GIVEN MATERIAL:
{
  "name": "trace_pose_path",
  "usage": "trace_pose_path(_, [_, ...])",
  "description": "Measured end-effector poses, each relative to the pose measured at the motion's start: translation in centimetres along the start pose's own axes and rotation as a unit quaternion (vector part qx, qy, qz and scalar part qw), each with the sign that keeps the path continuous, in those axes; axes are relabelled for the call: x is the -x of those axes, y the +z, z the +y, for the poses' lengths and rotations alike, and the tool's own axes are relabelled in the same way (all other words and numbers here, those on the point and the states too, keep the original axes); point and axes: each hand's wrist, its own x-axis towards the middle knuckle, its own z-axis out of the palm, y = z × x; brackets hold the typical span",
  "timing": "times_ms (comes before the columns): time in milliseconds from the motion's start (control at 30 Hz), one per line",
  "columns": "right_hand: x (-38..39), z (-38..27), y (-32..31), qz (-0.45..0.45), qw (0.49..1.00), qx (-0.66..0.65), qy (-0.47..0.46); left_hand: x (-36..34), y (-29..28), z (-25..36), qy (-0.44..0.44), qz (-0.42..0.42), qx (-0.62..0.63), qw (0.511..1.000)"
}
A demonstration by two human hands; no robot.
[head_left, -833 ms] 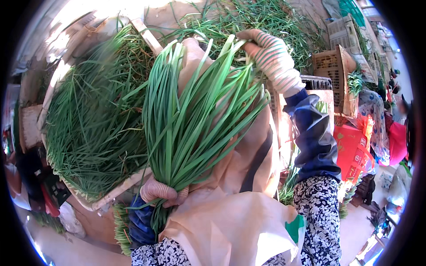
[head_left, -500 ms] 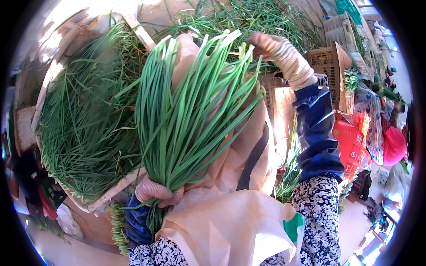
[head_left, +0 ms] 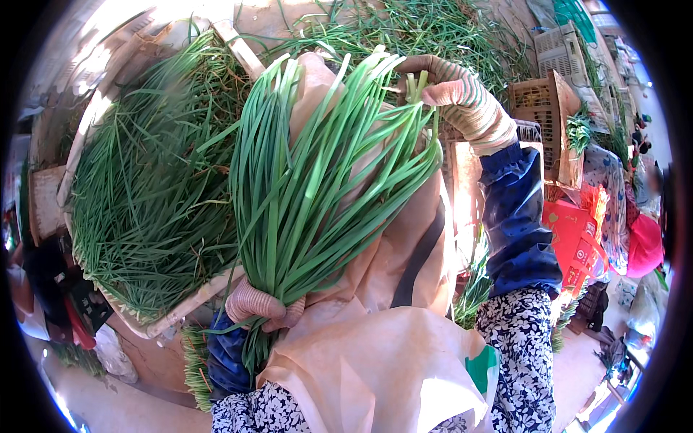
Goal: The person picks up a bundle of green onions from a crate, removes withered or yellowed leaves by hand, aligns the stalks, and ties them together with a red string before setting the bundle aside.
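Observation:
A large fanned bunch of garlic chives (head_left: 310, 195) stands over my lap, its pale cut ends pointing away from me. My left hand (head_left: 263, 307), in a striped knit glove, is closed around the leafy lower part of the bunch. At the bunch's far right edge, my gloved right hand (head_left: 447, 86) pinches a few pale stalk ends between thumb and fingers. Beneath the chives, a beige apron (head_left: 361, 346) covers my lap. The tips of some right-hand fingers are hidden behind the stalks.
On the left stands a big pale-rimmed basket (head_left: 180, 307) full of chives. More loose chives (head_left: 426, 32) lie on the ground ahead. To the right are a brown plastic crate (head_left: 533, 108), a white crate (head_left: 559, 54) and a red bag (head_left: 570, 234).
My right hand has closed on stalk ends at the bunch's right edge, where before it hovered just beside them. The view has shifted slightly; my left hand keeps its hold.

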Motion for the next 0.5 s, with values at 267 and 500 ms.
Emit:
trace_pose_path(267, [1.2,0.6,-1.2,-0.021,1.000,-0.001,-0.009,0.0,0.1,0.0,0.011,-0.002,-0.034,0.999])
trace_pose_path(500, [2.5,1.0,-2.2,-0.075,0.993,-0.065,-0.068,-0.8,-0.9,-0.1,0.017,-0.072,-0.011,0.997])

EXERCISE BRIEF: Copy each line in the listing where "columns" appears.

TASK RESULT:
  "timing": "times_ms (comes before the columns): time in milliseconds from the motion's start (control at 30 Hz), one per line",
  "columns": "right_hand: x (-38..39), z (-38..27), y (-32..31), qz (-0.45..0.45), qw (0.49..1.00), qx (-0.66..0.65), qy (-0.47..0.46); left_hand: x (-36..34), y (-29..28), z (-25..36), qy (-0.44..0.44), qz (-0.42..0.42), qx (-0.62..0.63), qw (0.511..1.000)"

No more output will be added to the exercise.